> Work required
Only those lines in the data below from the line containing "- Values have" through the line containing "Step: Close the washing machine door", both included, should be restated word for word.

--

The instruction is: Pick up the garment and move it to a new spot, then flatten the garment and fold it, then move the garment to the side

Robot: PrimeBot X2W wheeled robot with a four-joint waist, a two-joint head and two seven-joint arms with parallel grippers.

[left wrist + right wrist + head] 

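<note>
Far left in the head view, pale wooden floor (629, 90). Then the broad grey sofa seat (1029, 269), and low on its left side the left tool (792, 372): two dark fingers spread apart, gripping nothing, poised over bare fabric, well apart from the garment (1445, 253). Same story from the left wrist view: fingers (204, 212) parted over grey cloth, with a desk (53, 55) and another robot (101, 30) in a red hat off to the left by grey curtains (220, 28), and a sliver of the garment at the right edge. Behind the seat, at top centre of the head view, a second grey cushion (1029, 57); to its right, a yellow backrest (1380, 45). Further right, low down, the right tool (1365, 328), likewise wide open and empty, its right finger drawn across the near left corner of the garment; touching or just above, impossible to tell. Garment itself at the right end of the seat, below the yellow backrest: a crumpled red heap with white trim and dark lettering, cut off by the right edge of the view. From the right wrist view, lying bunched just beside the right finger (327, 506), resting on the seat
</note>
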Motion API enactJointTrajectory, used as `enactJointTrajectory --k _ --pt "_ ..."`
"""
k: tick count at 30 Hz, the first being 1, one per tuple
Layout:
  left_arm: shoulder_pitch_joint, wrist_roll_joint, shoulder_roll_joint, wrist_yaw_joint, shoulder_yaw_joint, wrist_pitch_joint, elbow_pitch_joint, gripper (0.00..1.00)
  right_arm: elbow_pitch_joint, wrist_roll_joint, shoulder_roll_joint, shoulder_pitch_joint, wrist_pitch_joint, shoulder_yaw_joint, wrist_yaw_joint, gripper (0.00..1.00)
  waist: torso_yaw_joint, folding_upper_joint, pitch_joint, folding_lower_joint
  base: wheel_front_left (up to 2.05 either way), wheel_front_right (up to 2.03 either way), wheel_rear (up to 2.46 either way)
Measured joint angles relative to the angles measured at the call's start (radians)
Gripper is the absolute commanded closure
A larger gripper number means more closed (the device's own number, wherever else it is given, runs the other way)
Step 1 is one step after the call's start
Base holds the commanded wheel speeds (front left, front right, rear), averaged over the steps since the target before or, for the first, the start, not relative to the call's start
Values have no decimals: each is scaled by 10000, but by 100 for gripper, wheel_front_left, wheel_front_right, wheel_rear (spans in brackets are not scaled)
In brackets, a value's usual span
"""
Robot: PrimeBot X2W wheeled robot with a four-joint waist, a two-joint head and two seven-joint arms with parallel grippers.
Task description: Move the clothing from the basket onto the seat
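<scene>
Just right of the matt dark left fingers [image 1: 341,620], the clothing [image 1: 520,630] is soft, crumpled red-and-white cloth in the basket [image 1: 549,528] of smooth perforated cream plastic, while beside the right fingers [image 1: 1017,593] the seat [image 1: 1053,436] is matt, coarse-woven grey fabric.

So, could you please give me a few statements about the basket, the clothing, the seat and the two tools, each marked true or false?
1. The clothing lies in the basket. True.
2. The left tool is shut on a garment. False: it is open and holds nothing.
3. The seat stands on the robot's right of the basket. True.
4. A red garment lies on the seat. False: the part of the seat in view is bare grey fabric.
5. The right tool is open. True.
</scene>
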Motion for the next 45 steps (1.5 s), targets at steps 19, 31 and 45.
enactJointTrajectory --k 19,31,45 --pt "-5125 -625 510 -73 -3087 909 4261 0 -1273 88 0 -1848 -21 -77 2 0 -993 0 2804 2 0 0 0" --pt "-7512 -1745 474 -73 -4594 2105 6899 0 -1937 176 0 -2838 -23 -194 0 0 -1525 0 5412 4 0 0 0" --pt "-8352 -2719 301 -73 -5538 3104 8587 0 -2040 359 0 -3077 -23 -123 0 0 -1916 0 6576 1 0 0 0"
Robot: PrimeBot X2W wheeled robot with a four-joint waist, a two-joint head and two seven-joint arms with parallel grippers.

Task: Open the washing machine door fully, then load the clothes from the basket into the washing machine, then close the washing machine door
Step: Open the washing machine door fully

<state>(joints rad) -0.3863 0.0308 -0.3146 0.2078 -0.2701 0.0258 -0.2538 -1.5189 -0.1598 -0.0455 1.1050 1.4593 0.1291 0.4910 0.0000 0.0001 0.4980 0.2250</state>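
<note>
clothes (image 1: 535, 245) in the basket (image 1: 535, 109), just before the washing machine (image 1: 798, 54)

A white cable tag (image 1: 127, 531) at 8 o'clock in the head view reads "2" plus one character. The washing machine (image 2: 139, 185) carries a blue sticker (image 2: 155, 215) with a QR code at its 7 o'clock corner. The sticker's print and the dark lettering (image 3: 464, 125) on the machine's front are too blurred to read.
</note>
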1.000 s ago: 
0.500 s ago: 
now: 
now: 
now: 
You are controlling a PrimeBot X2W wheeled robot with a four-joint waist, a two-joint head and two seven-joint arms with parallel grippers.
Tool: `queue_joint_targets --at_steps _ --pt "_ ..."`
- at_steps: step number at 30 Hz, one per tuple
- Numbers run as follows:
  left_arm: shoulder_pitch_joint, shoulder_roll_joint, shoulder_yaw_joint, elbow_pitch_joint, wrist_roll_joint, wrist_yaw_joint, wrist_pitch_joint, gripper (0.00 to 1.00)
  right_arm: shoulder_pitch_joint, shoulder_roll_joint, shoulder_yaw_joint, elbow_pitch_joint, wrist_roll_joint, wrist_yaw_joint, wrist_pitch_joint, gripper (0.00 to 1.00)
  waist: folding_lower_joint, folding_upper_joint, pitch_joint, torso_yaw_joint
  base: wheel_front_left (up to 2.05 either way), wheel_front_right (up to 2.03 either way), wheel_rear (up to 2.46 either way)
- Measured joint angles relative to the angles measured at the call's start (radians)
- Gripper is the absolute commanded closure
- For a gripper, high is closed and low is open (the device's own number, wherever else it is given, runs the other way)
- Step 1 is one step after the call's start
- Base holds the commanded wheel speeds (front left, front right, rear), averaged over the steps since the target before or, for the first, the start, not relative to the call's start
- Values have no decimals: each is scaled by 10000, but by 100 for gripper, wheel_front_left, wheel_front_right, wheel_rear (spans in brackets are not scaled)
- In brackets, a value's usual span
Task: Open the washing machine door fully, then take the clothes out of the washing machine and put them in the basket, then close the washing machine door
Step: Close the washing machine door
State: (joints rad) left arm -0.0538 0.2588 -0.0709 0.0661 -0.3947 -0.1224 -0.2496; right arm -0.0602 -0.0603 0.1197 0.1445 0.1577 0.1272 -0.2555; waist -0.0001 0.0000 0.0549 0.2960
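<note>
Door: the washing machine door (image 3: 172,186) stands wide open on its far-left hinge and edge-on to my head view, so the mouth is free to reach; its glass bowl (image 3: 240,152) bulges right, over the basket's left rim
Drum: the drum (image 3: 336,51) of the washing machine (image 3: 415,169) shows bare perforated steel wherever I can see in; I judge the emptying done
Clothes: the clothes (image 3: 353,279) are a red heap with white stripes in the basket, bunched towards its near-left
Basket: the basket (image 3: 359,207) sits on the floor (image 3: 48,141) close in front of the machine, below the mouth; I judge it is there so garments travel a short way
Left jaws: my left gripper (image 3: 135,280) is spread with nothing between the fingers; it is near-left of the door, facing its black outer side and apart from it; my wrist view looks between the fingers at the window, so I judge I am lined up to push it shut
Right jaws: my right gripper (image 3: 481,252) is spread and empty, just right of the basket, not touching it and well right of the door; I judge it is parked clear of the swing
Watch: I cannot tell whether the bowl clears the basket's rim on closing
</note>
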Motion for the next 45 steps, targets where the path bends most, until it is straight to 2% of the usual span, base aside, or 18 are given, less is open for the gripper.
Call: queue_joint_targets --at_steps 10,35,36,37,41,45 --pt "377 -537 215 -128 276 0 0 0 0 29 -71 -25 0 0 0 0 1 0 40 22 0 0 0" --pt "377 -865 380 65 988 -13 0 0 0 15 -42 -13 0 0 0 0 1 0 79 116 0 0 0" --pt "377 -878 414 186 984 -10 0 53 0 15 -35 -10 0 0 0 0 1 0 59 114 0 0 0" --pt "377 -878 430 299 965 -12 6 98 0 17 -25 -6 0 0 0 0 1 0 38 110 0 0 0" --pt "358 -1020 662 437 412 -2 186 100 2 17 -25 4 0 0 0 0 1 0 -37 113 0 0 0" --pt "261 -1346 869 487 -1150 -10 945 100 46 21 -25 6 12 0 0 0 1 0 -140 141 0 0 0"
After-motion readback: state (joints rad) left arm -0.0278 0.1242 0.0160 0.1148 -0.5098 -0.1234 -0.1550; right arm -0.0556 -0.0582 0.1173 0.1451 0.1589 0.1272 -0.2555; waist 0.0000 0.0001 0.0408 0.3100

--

> Solved exercise
- Values have no decimals: each is scaled by 10000, but by 100 for gripper, wheel_front_left, wheel_front_right, wheel_rear (spans in brackets are not scaled)
- In brackets, a value's usual span
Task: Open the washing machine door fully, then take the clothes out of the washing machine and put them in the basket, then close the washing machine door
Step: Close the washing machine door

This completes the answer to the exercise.